PROBLEM TO WORK ON —
Among the entries below, please repeat exactly and only the lines from the line containing "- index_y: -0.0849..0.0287" to the line containing "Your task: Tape", both lines included.

(Data excerpts)

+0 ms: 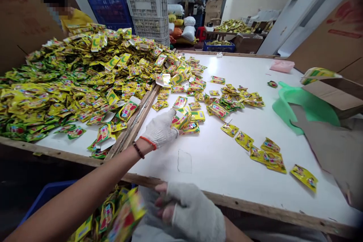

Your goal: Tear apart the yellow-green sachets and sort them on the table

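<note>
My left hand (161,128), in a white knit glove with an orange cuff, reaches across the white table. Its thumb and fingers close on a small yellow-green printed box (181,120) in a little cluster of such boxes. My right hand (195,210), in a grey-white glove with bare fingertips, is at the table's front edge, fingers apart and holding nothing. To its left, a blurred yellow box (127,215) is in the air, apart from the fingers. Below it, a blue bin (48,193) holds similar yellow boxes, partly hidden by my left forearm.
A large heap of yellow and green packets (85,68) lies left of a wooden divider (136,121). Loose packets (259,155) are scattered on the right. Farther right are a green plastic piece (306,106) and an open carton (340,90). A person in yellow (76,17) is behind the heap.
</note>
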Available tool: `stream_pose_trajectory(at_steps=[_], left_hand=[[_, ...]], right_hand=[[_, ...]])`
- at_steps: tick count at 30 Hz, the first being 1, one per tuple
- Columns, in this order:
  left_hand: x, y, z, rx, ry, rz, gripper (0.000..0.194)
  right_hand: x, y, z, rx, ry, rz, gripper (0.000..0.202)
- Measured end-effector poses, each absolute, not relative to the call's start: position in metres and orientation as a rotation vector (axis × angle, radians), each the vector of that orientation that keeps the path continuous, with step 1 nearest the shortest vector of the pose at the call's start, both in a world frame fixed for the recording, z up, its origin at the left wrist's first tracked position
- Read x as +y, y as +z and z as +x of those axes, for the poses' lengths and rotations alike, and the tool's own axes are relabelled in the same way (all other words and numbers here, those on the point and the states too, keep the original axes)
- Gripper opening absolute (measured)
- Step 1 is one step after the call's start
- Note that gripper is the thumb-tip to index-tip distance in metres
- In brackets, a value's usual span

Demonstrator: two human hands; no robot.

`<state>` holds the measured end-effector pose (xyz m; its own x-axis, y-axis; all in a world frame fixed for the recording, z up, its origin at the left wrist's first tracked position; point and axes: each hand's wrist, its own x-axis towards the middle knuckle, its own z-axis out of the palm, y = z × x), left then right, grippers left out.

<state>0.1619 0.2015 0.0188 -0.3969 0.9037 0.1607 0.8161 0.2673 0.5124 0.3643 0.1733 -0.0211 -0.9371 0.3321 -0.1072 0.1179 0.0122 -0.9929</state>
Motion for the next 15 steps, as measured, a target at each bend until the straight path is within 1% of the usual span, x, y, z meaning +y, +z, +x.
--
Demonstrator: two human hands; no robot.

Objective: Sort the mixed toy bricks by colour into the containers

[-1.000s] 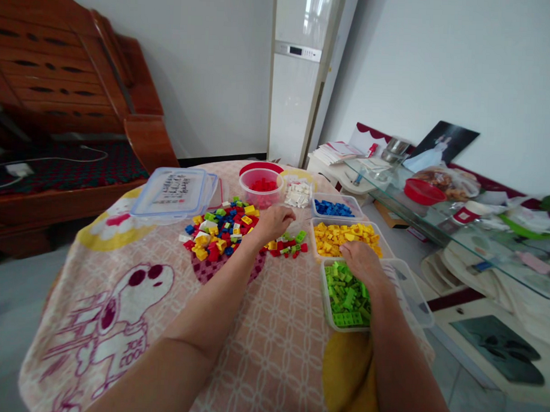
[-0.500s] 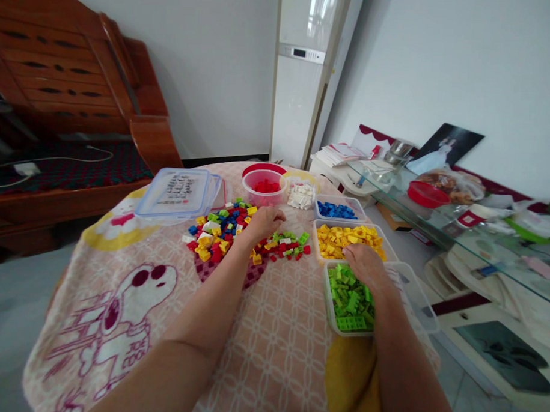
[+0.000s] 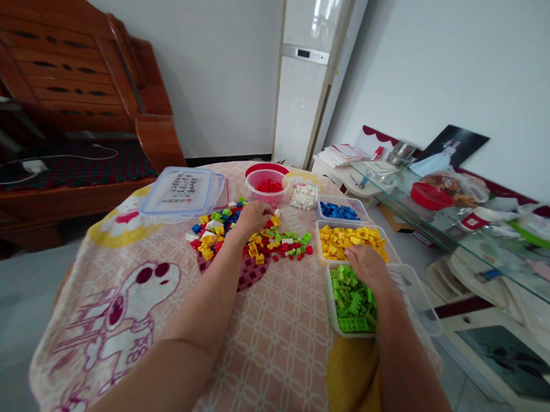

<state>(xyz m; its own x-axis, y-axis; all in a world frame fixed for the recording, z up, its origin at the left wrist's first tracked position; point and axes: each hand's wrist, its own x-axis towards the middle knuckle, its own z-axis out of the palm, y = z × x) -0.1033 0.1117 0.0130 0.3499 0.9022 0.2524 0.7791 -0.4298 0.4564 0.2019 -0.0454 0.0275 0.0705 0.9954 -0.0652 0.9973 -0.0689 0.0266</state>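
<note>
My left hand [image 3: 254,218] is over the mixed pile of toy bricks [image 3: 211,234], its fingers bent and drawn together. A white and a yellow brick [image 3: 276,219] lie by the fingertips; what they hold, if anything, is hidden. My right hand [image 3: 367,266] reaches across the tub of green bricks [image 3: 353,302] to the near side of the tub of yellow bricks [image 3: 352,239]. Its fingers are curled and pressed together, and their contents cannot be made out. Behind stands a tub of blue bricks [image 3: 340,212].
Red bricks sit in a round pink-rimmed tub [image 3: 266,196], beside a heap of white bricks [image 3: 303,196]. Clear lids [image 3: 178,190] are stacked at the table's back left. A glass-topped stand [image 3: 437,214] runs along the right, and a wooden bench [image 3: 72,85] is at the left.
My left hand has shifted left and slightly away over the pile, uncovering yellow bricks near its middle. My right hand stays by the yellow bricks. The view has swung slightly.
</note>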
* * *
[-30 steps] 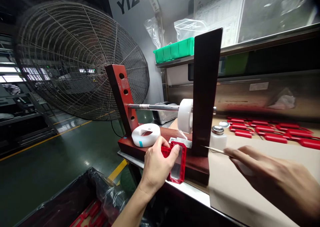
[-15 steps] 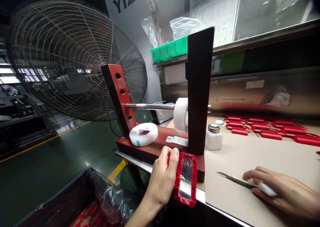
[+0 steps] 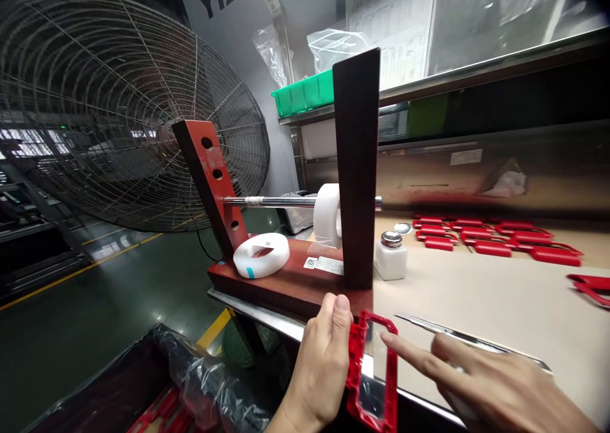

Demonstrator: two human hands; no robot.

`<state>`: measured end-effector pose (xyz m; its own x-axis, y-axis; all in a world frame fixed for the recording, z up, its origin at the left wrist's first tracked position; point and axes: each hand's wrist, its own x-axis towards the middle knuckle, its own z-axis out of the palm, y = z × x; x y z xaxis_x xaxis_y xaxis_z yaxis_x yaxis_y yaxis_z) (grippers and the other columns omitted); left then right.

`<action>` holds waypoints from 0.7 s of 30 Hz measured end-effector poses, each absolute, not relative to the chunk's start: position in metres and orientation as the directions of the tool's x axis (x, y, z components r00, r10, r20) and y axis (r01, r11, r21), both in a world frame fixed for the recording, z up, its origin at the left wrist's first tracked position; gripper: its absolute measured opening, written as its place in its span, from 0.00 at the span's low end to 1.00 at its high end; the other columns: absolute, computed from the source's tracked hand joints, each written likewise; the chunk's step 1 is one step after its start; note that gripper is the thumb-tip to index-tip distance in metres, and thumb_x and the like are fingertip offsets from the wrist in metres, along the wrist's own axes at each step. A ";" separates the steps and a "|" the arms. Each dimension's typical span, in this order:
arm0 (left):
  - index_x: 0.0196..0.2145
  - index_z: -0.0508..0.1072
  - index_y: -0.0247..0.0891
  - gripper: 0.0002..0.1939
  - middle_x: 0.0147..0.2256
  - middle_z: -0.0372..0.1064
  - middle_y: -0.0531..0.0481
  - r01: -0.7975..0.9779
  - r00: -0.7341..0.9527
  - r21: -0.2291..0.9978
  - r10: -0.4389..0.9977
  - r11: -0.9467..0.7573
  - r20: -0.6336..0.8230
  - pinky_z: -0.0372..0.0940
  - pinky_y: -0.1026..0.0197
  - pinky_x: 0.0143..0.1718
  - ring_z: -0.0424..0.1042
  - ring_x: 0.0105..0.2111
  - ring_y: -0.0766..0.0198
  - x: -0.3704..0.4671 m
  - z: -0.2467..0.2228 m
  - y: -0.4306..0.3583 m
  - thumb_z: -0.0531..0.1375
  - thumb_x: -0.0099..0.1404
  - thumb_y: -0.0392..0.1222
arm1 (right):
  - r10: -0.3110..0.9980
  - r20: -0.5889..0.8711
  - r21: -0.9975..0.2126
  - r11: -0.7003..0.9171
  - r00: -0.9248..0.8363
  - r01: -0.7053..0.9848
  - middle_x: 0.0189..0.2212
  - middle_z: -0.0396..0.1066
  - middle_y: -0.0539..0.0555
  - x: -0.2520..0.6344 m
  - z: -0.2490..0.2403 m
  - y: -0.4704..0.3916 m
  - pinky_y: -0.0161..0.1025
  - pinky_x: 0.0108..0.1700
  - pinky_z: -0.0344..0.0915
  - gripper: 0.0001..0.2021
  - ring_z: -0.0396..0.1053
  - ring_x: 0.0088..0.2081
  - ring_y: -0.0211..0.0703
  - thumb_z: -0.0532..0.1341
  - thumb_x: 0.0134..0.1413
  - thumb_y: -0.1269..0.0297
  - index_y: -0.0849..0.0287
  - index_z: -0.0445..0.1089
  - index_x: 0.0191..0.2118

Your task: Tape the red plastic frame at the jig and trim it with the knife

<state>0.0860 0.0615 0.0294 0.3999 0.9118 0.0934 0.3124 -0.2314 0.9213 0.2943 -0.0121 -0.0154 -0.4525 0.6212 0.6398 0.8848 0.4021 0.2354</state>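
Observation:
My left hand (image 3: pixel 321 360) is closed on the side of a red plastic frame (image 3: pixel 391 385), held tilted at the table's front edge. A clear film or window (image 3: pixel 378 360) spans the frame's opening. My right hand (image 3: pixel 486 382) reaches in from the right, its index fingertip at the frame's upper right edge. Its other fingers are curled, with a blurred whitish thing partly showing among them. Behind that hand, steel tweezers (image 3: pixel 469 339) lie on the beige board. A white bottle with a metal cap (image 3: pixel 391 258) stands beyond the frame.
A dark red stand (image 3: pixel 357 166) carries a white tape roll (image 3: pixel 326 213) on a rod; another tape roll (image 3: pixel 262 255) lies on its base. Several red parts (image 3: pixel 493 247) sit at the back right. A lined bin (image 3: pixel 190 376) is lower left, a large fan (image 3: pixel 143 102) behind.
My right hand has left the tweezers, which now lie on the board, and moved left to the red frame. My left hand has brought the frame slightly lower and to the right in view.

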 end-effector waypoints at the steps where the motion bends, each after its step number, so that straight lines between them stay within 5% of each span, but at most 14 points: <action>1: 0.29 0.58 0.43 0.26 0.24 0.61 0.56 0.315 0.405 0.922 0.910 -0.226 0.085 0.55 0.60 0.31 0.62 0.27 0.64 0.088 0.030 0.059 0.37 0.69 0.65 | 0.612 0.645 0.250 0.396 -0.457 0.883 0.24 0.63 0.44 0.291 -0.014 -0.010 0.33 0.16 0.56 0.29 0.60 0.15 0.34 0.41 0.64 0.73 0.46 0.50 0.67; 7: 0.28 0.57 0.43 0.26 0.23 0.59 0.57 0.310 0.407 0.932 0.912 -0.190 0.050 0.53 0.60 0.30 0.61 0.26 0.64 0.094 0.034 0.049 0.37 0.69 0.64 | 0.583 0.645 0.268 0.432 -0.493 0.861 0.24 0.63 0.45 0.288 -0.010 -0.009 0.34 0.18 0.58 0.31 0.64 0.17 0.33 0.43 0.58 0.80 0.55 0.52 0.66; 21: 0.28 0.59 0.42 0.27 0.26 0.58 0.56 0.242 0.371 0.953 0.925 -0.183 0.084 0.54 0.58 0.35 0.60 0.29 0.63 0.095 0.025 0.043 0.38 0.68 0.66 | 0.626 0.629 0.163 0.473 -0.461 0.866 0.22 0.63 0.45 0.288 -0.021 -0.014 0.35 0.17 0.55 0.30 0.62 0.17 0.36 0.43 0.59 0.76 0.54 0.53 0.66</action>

OUTPUT —
  - index_y: -0.0849..0.0287
  - index_z: -0.0445..0.1089
  - index_x: 0.0191..0.2118

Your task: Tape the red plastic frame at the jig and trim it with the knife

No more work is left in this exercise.